On days when a doctor tells me “He would really thrive in a one child family” it is impossible not to cry or let my heart break.  But I still have a choice to make, I can choose to see the gift and the purpose (even when its unclear).  That part is up to me.

On days like today when he comes running in loudly with a handful of inchworms and we all sit and soak in their cute minuteness.

We go online and look up inchworm, only to find there aren’t really inchworms just larvae (caterpillars).  Who knew?  We take careful note of all its features and look up its name.  Just yesterday we read in science about taxonomy and how scientists organize living things.  So imagine my glee when we find the precise caterpillar, along with its complete classification.  We literally just finished talking about binomial nomenclature and here we are holding tiny Nadata gibbosa larvae right here in our family room!

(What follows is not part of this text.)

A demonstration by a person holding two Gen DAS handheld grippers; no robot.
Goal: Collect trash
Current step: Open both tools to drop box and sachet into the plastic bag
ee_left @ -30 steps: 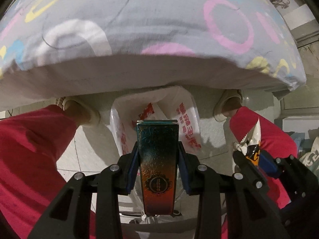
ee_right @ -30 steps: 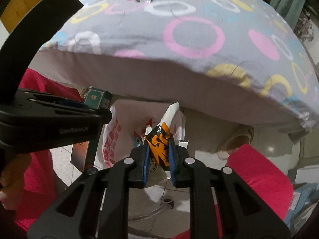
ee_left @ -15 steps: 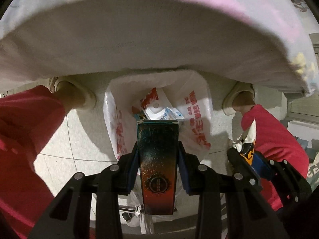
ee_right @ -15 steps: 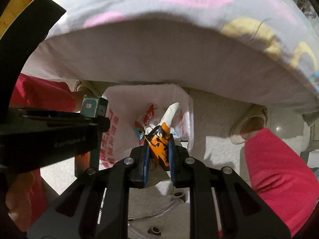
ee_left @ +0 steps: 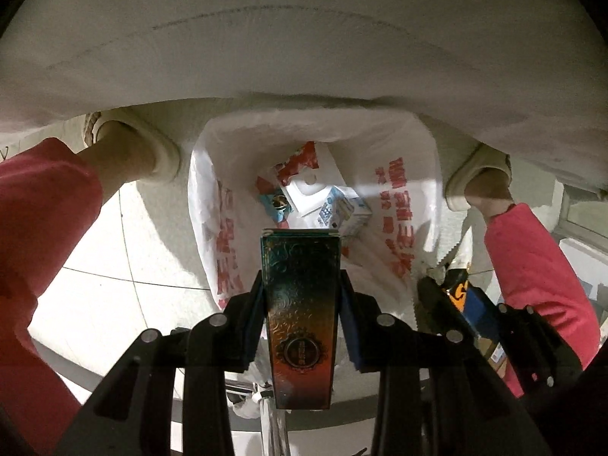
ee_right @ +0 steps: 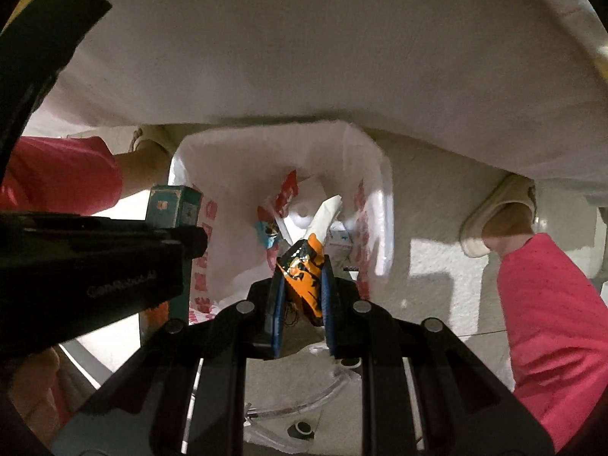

We first had given them grape leaves but upon learning who they were (also known as green oak caterpillars) we got them some oak leaves and they started eating right away.  Too fun.

I may sound like such a nerd, but seriously after a week of sick children and the high point yesterday of all 6 of us crammed into a tiny dental room for an hour while the above mentioned nature boy got two cavities filled….well, really this find was more than a delightful end to our week.

It felt like a rare treasure.  Like a little window to God’s amazing world.  A world that my son appreciates and basks in more than almost anyone I’ve ever known.